[Opening Material provided section]

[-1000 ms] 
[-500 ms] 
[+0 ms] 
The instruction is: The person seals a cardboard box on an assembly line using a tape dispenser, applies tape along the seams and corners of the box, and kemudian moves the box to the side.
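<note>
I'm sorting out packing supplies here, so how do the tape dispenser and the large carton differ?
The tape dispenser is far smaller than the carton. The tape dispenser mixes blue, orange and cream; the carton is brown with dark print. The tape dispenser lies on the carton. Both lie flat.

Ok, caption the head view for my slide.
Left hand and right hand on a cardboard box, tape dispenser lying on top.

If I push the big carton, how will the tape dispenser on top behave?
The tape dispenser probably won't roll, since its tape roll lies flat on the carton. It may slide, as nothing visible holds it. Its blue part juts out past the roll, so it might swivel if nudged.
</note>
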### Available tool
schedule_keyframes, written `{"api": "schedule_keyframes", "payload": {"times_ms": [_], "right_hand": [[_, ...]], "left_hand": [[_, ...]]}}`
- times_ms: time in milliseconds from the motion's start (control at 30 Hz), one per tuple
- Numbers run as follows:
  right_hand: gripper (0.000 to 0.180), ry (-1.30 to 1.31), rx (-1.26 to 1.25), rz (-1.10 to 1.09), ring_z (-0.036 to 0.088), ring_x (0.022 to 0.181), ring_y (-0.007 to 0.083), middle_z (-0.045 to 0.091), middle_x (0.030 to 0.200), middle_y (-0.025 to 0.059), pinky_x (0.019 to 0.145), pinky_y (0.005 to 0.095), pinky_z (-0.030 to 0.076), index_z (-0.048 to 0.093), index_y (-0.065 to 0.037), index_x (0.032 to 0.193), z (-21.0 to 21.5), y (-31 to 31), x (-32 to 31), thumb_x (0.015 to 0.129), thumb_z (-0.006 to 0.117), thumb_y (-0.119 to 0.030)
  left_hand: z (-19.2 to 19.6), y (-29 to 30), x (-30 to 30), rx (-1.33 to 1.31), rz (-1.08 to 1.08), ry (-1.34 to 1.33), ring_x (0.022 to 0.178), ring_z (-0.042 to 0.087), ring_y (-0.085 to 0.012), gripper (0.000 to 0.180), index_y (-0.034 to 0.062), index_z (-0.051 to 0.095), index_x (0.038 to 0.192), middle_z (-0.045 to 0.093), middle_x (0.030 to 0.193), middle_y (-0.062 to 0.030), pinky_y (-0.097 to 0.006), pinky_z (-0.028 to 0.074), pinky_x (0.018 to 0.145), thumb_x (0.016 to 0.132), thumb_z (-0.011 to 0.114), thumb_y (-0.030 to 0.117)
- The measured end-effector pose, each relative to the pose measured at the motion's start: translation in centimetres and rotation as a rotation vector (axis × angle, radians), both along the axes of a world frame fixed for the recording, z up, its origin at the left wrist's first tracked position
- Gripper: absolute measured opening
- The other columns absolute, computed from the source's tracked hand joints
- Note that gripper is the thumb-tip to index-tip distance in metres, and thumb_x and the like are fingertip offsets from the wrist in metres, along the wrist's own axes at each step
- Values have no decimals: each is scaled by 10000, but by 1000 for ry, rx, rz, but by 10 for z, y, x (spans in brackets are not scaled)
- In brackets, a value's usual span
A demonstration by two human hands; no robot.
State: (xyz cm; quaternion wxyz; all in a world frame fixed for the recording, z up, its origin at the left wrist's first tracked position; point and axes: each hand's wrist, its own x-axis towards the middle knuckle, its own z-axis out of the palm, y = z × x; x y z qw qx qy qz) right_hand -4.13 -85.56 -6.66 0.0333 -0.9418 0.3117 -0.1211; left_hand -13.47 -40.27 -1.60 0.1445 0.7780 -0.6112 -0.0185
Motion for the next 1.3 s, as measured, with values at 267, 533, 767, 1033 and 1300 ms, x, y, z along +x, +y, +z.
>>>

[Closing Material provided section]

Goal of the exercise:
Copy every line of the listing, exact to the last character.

Exercise solution:
[-1000 ms] 
[-500 ms] 
[+0 ms] 
The instruction is: The person seals a cardboard box on an assembly line using a tape dispenser, applies tape along the seams and corners of the box, and kemudian moves the box to the side.
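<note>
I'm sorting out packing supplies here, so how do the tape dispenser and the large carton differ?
The tape dispenser is far smaller than the carton. The tape dispenser mixes blue, orange and cream; the carton is brown with dark print. The tape dispenser lies on the carton. Both lie flat.

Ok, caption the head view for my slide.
Left hand and right hand on a cardboard box, tape dispenser lying on top.

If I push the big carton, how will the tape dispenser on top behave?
The tape dispenser probably won't roll, since its tape roll lies flat on the carton. It may slide, as nothing visible holds it. Its blue part juts out past the roll, so it might swivel if nudged.
</note>
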### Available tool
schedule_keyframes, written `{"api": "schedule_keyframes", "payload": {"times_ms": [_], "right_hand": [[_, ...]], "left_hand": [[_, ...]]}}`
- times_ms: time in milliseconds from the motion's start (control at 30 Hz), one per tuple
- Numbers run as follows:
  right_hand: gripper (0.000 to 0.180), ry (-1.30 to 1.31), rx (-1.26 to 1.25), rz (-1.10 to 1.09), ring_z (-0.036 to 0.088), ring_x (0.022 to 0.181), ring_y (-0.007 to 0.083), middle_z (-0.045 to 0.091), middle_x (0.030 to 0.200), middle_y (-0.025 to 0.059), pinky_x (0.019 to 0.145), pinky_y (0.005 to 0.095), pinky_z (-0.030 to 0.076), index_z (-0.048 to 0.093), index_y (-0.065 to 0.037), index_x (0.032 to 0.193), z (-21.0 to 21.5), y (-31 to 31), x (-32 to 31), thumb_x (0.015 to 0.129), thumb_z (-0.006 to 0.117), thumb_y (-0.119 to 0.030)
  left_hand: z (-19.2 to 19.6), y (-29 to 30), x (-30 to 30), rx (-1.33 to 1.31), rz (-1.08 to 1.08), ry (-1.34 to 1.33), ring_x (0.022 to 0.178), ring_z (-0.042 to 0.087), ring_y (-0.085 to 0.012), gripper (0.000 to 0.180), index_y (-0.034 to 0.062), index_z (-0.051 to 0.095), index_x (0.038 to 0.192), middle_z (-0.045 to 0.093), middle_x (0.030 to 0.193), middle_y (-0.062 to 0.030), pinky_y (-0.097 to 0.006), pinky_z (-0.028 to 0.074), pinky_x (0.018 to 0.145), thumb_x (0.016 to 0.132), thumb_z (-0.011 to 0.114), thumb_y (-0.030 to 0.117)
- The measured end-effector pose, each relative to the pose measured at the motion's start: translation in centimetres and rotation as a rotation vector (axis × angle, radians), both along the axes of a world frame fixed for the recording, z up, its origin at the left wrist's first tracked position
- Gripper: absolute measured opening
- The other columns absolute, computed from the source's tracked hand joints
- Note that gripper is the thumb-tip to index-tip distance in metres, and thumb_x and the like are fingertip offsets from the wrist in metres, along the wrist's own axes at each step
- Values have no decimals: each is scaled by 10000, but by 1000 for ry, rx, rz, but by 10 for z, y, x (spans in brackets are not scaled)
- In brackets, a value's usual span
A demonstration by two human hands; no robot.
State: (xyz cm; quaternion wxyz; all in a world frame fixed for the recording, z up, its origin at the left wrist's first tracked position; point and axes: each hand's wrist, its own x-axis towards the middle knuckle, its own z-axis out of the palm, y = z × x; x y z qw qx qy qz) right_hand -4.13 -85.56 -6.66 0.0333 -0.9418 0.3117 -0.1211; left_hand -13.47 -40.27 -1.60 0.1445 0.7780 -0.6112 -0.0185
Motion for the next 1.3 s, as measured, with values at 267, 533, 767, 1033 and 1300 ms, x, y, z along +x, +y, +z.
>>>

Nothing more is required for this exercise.